## Problem statement
An exact copy is required of every line from the one with "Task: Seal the" through the end of the data below, and the pictures must stay out of it.

## Exercise data
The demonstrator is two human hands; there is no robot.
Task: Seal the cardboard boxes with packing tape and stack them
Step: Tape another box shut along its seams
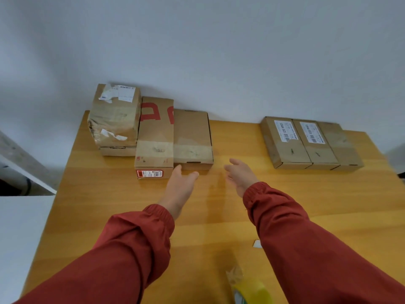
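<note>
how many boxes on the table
7. Far left: a taped box atop a lower box; beside them a red-printed box and a flat box; three boxes in a row at right.

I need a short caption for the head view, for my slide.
Left hand and right hand, both open, reach for a flat taped box on a table; tape roll lies nearer.

Soft even light, faint shadows, blurred stretched edges
</note>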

## Reply to the task
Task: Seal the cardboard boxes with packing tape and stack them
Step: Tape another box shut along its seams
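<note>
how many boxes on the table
7. Far left: a taped box atop a lower box; beside them a red-printed box and a flat box; three boxes in a row at right.

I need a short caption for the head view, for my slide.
Left hand and right hand, both open, reach for a flat taped box on a table; tape roll lies nearer.

Soft even light, faint shadows, blurred stretched edges
</note>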

That is the complete answer to the exercise.